■ **Assignment**:
Reprint the whole of the data exactly.

■ **Information supplied**:
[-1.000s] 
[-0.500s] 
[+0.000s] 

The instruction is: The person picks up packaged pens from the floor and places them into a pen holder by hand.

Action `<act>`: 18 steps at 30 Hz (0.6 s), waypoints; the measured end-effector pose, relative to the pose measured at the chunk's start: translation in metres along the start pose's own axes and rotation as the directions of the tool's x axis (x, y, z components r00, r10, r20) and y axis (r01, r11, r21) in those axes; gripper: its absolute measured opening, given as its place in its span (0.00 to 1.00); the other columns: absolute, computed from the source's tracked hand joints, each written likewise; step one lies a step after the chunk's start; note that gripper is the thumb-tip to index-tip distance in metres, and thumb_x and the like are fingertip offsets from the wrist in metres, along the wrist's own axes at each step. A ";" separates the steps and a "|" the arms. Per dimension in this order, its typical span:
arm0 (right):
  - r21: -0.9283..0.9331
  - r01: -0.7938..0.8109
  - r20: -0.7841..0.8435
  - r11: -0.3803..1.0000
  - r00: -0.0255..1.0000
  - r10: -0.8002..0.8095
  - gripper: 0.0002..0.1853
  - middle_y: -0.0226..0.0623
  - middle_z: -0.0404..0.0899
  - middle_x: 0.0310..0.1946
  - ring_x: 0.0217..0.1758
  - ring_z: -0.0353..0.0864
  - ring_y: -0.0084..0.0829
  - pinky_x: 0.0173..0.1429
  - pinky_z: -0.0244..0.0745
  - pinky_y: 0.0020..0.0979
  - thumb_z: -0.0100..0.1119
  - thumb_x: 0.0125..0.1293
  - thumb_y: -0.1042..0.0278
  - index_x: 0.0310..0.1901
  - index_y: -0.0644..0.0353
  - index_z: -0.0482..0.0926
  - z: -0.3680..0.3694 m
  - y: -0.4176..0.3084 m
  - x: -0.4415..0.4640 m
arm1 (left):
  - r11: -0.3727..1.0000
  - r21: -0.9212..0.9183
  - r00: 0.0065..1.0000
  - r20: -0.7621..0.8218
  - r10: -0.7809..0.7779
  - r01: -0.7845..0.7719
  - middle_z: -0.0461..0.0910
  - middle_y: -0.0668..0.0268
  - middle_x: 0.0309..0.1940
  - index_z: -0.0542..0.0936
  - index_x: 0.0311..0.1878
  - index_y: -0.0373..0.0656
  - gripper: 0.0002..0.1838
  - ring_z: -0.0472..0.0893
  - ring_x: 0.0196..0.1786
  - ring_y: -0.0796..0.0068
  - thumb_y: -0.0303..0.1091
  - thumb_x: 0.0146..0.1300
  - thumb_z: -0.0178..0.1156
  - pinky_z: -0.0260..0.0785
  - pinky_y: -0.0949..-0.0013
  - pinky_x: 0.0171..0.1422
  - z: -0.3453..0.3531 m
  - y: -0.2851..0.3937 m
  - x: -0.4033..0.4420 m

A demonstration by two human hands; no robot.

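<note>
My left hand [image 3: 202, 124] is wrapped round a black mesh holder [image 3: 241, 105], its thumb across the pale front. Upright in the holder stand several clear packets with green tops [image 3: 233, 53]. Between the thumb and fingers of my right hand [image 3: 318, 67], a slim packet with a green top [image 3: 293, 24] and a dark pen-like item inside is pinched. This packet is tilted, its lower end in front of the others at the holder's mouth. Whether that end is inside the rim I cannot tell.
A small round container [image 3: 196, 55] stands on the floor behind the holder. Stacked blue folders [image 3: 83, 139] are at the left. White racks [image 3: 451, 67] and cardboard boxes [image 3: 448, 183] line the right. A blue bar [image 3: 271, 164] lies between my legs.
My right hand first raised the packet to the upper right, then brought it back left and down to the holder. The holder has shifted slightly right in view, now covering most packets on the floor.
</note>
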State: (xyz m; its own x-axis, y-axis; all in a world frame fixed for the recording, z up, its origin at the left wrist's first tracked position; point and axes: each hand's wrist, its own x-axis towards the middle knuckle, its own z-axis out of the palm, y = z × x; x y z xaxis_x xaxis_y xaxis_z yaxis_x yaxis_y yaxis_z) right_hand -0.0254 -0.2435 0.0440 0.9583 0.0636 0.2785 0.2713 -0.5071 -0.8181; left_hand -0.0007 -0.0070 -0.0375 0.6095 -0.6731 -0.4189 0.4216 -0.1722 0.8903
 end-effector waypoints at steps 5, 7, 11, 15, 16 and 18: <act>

■ **Result for this task**:
[-1.000s] 
[-0.500s] 
[+0.000s] 

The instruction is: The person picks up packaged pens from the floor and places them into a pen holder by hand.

Action `<act>`: 18 steps at 30 Hz (0.6 s), waypoints; the measured end-effector pose, relative to the pose measured at the chunk's start: translation in metres along the start pose's own axes and rotation as the directions of the tool's x axis (x, y, z components r00, r10, r20) and y axis (r01, r11, r21) in those axes; gripper: its absolute measured opening, given as its place in its span (0.00 to 1.00); the other columns: absolute, computed from the source's tracked hand joints, each written likewise; step one lies a step after the chunk's start; note that gripper is the thumb-tip to index-tip distance in metres, and thumb_x and the like are fingertip offsets from the wrist in metres, along the wrist's own axes at each step. A ";" separates the steps and a "|" the arms. Per dimension in this order, its typical span:
arm0 (right):
  - r21: -0.9283..0.9331
  - r01: -0.7938..0.8109
  - r20: -0.7841..0.8435
  - r11: -0.3803..1.0000
  - r00: -0.0255..1.0000
  - r10: -0.8002..0.8095
  - gripper: 0.0002..0.1853
  - middle_y: -0.0226..0.0623
  - middle_z: -0.0404..0.0899
  - middle_x: 0.0310..0.1946
  - ring_x: 0.0217..0.1758
  - ring_z: -0.0353..0.0864
  - ring_y: -0.0084..0.0829
  - pinky_x: 0.0173..0.1429
  - pinky_z: -0.0244..0.0745
  - pinky_y: 0.0020..0.0979
  - thumb_z: -0.0100..0.1119
  - thumb_x: 0.0125..0.1293
  - thumb_y: -0.1042..0.0278
  - index_x: 0.0310..0.1901
  - index_y: -0.0644..0.0353
  - index_z: -0.0482..0.0926
  - z: -0.3680..0.3694 m
  - y: -0.4176..0.3084 m
  - x: -0.4415..0.4640 m
arm1 (left):
  - r11: -0.3727..1.0000
  - r21: -0.9212..0.9183
  - r00: 0.0065..1.0000
  - r20: -0.7621..0.8218
  - r10: -0.7809..0.7779
  - r01: -0.7845..0.7719
  - middle_z: -0.0461..0.0910
  - middle_y: -0.0668..0.0268
  - middle_x: 0.0309..0.1940
  - index_z: -0.0542..0.0936
  - index_x: 0.0311..0.1878
  - index_y: -0.0373..0.0656
  - gripper: 0.0002..0.1838
  - ring_z: -0.0472..0.0893
  - ring_x: 0.0196..0.1786
  - ring_y: -0.0796..0.0068
  - thumb_y: -0.0303..0.1091
  - thumb_x: 0.0146..0.1300
  - thumb_z: -0.0178..0.1156
  - pinky_z: -0.0260..0.0785
  - pinky_y: -0.0949..-0.0013
  - pinky_x: 0.0171..0.1422
  - z: -0.3453..0.3531 m
  - y: -0.2851..0.3937 m
  - x: -0.4033..0.4420 m

A demonstration by two human hands; no robot.

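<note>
My left hand [image 3: 202, 124] is wrapped round a black mesh holder [image 3: 241, 105], its thumb across the pale front. Upright in the holder stand several clear packets with green tops [image 3: 233, 53]. Between the thumb and fingers of my right hand [image 3: 318, 67], a slim packet with a green top [image 3: 293, 24] and a dark pen-like item inside is pinched. This packet is tilted, its lower end in front of the others at the holder's mouth. Whether that end is inside the rim I cannot tell.
A small round container [image 3: 196, 55] stands on the floor behind the holder. Stacked blue folders [image 3: 83, 139] are at the left. White racks [image 3: 451, 67] and cardboard boxes [image 3: 448, 183] line the right. A blue bar [image 3: 271, 164] lies between my legs.
My right hand first raised the packet to the upper right, then brought it back left and down to the holder. The holder has shifted slightly right in view, now covering most packets on the floor.
</note>
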State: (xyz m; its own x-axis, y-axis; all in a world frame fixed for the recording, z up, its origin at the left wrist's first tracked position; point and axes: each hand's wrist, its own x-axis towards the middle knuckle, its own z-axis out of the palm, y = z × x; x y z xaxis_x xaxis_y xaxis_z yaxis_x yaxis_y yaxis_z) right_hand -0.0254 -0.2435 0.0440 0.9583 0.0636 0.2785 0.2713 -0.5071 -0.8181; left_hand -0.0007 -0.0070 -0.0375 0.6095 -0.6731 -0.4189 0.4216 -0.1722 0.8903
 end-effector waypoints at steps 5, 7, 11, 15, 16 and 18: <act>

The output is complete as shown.